Prazo para participar de audiência sobre tarifas dos EUA contra o Brasil termina
A audiência sobre tarifas será uma das últimas oportunidades para o Brasil contestar a sobretaxa de 25% proposta pelos Estados Unidos antes da publicação da decisão final.
O prazo para inscrição na audiência pública que discutirá possíveis tarifas dos Estados Unidos sobre produtos brasileiros termina nesta segunda-feira (22), marcando uma etapa importante no processo conduzido pelo Escritório do Representante de Comércio dos EUA. A consulta abre espaço para que empresas, associações, governos e setores produtivos apresentem argumentos técnicos antes da decisão final sobre medidas que podem afetar exportações brasileiras, contratos comerciais e a competitividade de diferentes cadeias produtivas.
Brasil aposta em defesa técnica e diálogo diplomático
O Brasil vem atuando em duas frentes para tentar reduzir os efeitos das tarifas discutidas pelos Estados Unidos contra produtos nacionais.
A primeira envolve argumentos técnicos enviados ao Escritório do Representante de Comércio dos EUA, com explicações sobre práticas brasileiras questionadas no processo.
Nessas manifestações, o governo busca sustentar que suas políticas seguem critérios legítimos e não criam barreiras discriminatórias ao comércio estadunidense.

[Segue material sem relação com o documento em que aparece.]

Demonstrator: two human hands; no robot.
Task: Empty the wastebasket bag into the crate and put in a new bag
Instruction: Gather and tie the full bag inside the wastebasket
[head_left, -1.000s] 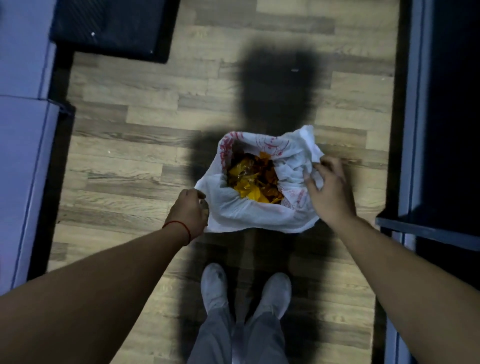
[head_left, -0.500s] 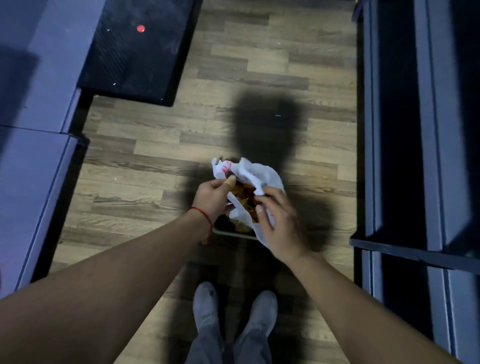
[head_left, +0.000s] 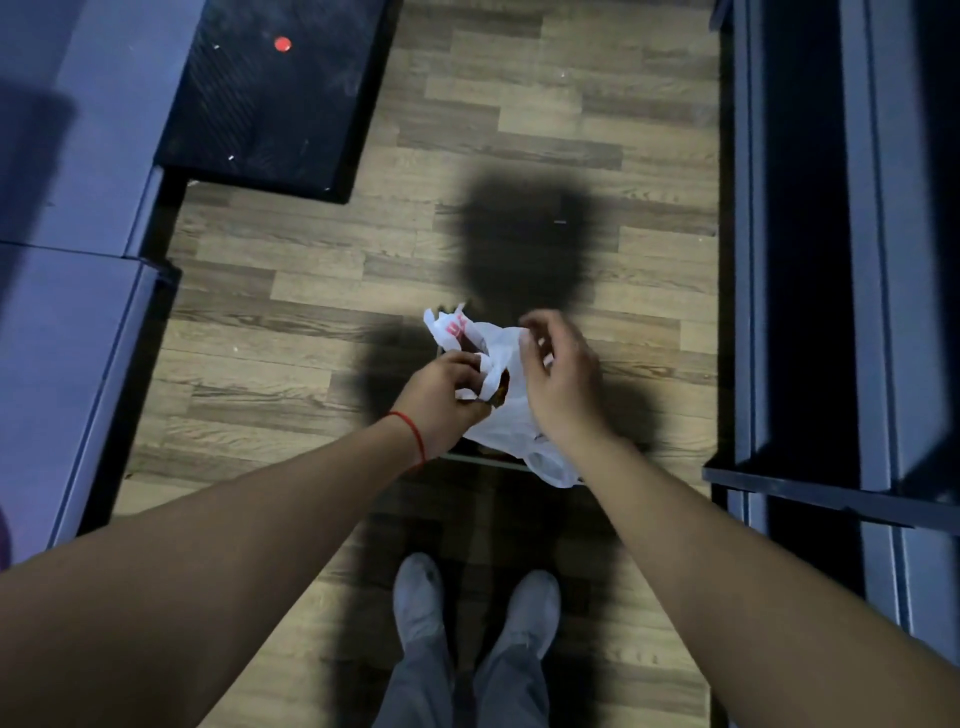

A segunda frente ocorre no campo diplomático, com reuniões presenciais e canais de conversa mantidos entre autoridades dos dois países.
O Ministério das Relações Exteriores também tem articulado informações com representantes do setor privado, para reunir dados sobre possíveis impactos nas cadeias produtivas brasileiras.
Essa coordenação permite apresentar ao governo dos EUA efeitos concretos sobre exportadores, contratos, empregos e setores dependentes do mercado externo.
As conversas bilaterais ganharam peso após a criação de um grupo de negociação formado depois do encontro entre Luiz Inácio Lula da Silva e Donald Trump.
Nos bastidores, a avaliação brasileira é que parte das medidas ainda pode ser revista antes da definição final do processo tarifário.
Por isso, a estratégia tem sido manter as negociações abertas, reforçar a defesa comercial e buscar alternativas que evitem prejuízos maiores às exportações.